Indoctrination stunts moral development. There is no such thing as a single “biblical morality,” but there are many immoral biblical teachings. Morality is more of a muscle than a fixed set of rules; it needs to be exercised, and it requires critical thinking, trust in one’s own judgment, and openness to outside perspectives. Biblical morality is often oppressive. In fundamentalism, God becomes the thought police, and you are judged for thought crimes, or for not using your resources and time perfectly. Morality can become total surrender of human will and personality; all of your time and energy–your whole life–must be in service of the deity. The deity’s law demands more than just moral goodness. It requires an absolute perfection that’s often arbitrary and unfair to our human nature, which is flawed and incapable of constant attention to the deity’s whims. Even pleasure is frowned upon if it’s done for the benefit of the self instead of the deity. Frequently you are taught that decisions which would normally be morally neutral are sinful because they’re not done according to god’s will. Life becomes a guessing game in “hearing god’s voice” and interpreting obscure biblical texts accurately. This morality is unreasonable, dictatorial, and unrealistic. Moral growth is further inhibited by suspicion of moral teachings from other religions, secularism, or science as “worldly” or demonic. This moral framework is limited and often closed to moral developments and scientific advancement.
Fundamentalism teaches us to see the world in black and white terms: everything is good or bad, right or wrong. Not only does this not fit a world filled with grays and ambiguities, it keeps one from developing moral discernment. Morality becomes conformity to authority. We are taught our basic moral impulse is sinful and deceptive, so we must hand over moral reasoning and trust whatever the text and religious leaders say. The indoctrinated still usually “struggle” and “wrestle” (religious cultural language) with obviously immoral teachings like eternal torture, genocide, and shaming. Yet as the person surrenders moral agency, morality becomes blind conformity and it is easier to stomach massive moral inconsistencies. There are valuable morals in the text that promote goodness, but you don’t have to accept immorality in order to appreciate such lessons.
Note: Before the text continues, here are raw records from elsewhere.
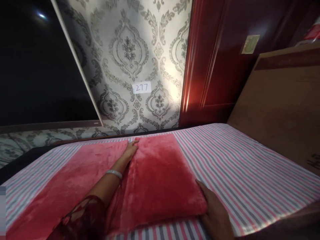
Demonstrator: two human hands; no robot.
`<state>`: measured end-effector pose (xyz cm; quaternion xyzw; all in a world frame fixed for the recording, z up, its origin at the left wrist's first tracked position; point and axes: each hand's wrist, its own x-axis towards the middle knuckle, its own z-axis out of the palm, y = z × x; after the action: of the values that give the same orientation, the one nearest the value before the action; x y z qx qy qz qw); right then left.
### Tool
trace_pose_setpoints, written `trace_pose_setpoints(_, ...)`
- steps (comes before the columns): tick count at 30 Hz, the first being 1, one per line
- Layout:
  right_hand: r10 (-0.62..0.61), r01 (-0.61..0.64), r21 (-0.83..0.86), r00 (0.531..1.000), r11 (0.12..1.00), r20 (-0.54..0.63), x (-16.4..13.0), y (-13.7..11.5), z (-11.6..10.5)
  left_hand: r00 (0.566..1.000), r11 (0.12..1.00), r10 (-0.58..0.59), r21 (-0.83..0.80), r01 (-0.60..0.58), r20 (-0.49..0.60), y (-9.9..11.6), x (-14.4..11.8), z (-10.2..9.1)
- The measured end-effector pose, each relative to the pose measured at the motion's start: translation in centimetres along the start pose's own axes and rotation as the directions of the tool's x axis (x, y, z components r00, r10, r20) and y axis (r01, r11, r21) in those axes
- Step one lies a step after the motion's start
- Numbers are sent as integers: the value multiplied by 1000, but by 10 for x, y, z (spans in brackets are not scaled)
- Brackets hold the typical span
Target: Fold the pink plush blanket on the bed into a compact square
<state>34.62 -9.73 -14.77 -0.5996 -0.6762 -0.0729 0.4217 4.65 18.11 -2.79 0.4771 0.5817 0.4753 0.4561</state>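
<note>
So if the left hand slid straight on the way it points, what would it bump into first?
Past the far edges of the red cloth and striped cloth, the left hand would likely meet the patterned wall first, though the gap's depth is unclear.

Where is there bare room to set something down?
Widest patch: striped cloth between the red blanket and the cardboard box. A narrower strip borders the blanket's left side. The middle is crowded: blanket, left hand near its far edge, right hand at its near right corner.
</note>
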Motion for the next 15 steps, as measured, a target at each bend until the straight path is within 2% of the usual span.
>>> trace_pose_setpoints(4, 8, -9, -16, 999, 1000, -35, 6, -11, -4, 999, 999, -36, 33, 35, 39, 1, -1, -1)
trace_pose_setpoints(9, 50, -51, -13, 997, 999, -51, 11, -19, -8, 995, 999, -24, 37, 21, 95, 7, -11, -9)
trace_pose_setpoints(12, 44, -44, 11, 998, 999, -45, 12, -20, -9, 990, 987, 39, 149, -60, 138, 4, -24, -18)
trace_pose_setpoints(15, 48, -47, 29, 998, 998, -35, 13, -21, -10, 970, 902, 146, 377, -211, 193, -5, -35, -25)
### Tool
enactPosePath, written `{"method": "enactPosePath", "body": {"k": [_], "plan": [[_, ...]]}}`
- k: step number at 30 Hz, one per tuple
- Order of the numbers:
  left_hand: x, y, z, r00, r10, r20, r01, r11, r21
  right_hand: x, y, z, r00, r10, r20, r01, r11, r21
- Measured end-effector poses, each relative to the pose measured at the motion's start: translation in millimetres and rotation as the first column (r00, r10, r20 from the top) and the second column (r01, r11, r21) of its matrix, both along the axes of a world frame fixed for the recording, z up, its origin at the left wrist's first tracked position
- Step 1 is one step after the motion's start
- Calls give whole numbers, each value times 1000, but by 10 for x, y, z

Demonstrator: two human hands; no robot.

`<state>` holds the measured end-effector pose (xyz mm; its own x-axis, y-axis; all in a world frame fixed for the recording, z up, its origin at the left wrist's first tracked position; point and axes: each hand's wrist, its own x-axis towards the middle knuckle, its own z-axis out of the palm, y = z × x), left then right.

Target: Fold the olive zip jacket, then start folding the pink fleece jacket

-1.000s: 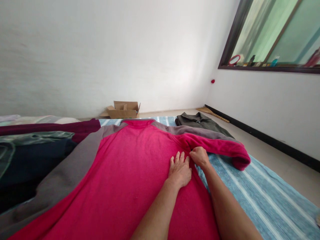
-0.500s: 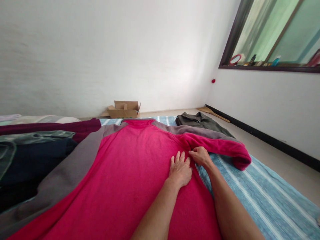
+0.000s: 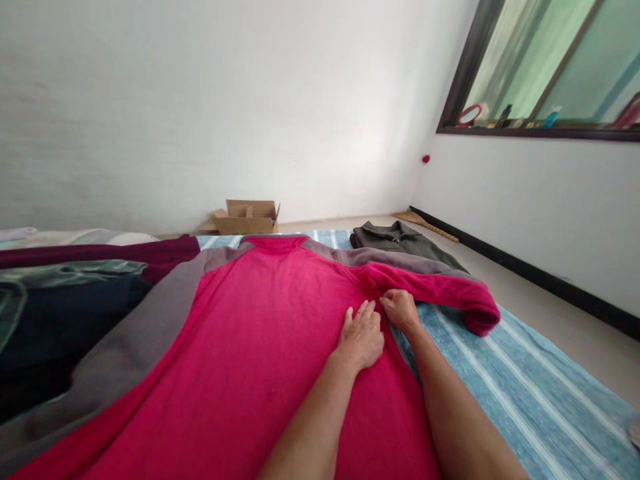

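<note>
A pink and grey long-sleeved jacket (image 3: 260, 333) lies spread out on the bed, its collar at the far end. My left hand (image 3: 361, 333) rests flat on its right side, fingers stretched toward the underarm. Just beside it, my right hand (image 3: 399, 309) is closed, pinching the pink fabric at the underarm seam. The right sleeve reaches out to the right with its end bent toward me. The left sleeve, mostly grey, runs down toward the lower left.
Dark folded clothes (image 3: 75, 313) lie on the left. A folded dark green garment (image 3: 400, 238) sits past the right sleeve. The bed has a blue striped sheet (image 3: 505, 373). An open cardboard box (image 3: 247, 217) stands by the wall. A window (image 3: 555, 73) is at upper right.
The fingers of my left hand have drawn slightly closer together and shifted a little to the right. My right hand keeps its pinch at the underarm, its fingers curled more tightly.
</note>
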<state>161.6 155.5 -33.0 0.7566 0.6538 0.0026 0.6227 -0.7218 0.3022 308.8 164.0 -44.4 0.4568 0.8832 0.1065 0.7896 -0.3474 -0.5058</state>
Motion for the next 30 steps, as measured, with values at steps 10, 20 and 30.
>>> {"method": "enactPosePath", "body": {"k": [10,20,30], "plan": [[-17,70,-23,999,4,44,-4,1000,-5,-8,-41,49,998,-1,60,5,998,-68],[18,90,-19,995,-31,99,19,992,127,26,-32,50,1000,-4,24,6,997,-74],[28,150,-54,996,-61,58,56,994,89,-4,-51,129,998,-17,-57,9,989,-149]]}}
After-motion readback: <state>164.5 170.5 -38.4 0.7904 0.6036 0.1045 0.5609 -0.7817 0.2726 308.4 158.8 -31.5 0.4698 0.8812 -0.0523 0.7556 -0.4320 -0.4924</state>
Throughout the ages people have committed so many atrocities in the name of god or with great biblical precedent.
We are also told that, in order to be moral, we need a “universal moral standard” or else morality would be subjective or relativistic. Fundamentalists then claim this universal moral standard is whatever their deity says. Even if there was a universal moral standard, it is certainly not modeled by the arbitrary or even maniacal behavior of the biblical deity. This god is completely exempt from supposed “biblical morality” by means of a “divine mystery exemption” and get of out jail free card. Yet biblical morality means modeling our behavior after this deity. How confusing!
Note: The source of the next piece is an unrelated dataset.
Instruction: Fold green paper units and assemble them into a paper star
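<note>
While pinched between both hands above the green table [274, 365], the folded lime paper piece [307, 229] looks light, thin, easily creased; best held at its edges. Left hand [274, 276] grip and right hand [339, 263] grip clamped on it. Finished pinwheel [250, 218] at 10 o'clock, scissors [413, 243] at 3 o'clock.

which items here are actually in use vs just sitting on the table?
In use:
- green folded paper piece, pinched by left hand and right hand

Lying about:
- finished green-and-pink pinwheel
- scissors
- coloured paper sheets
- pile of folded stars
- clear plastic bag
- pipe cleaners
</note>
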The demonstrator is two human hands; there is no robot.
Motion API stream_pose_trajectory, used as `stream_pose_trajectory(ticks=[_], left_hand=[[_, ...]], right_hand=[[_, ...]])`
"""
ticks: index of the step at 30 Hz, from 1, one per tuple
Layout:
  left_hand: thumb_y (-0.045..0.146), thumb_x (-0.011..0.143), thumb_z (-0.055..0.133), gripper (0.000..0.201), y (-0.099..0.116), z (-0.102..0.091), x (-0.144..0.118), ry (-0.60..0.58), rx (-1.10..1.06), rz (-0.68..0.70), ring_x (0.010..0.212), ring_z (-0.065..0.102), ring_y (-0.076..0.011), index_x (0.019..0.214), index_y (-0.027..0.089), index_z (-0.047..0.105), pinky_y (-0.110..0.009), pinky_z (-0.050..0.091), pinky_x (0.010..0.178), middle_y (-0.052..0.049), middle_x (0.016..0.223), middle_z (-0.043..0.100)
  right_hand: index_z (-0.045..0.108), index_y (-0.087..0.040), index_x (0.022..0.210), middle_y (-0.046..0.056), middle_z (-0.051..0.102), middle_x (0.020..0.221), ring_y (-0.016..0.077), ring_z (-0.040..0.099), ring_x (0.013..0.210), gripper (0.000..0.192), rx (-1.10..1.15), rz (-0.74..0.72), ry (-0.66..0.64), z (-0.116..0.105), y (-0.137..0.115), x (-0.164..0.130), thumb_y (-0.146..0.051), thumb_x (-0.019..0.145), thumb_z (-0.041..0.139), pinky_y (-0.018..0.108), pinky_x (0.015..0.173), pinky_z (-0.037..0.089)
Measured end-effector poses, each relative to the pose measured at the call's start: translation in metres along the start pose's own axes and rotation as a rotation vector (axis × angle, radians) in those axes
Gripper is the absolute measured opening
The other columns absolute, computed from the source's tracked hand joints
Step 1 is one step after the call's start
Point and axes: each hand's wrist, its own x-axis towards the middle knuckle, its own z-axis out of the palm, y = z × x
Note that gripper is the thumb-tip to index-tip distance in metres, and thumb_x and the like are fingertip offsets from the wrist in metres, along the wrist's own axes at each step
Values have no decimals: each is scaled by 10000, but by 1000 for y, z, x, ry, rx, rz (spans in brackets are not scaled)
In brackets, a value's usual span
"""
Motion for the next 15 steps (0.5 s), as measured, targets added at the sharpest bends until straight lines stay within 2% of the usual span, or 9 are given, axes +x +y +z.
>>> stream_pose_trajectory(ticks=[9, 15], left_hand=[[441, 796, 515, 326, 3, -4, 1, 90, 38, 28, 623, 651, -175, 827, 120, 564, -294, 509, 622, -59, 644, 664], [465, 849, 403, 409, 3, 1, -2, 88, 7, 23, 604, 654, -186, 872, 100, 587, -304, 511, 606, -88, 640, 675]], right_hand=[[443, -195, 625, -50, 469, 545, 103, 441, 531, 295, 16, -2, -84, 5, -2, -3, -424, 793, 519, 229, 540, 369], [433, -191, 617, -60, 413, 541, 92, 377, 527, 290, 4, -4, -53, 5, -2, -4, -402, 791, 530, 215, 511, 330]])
There is no such thing as a “biblical morality.” The bible is loaded with contradictory moral teachings. By what standard do Christians judge some scriptures (like commands to genocide) to no longer be relevant, and others to be timeless? You see Christians applying morality to immoral biblical passages all the time–and thankfully so, else we would still have slavery and stoning. Fundamentalists do not have the “universal moral standard” they claim to know. We don’t need to get into abstract philosophical debates about how to define “love” and “evil” in order to basically know what they are. Most children know that genocide and torture are wrong without needing to learn apologetics or philosophy. There is no universal moral standard; we understand morality from a combination of things like ethical and scientific inquiry. Humanity constantly progresses in its understanding of morality as it progresses in understanding the natural world. Yet it is hard to progress morally when you are forced to base morality on the understanding of ancient biblical writers who knew so much less about it the world, or were sometimes just plain wrong.
People often have a hard time with morality once they leave religion, viewing decisions as having drastic consequences because they feel they have to “get it right.” They take it as a personal statement of character when they do something not morally ideal. It takes them time to rebuild trust in their moral instincts, and to be OK with not having a ready-made answer for everything. It gets better, however. It becomes easier to be moral, because morality is mostly natural, especially when your basic needs are met. For our basic nature is not sinful or evil, it tends towards goodness. Most humans find great meaning and purpose in being good for its own sake.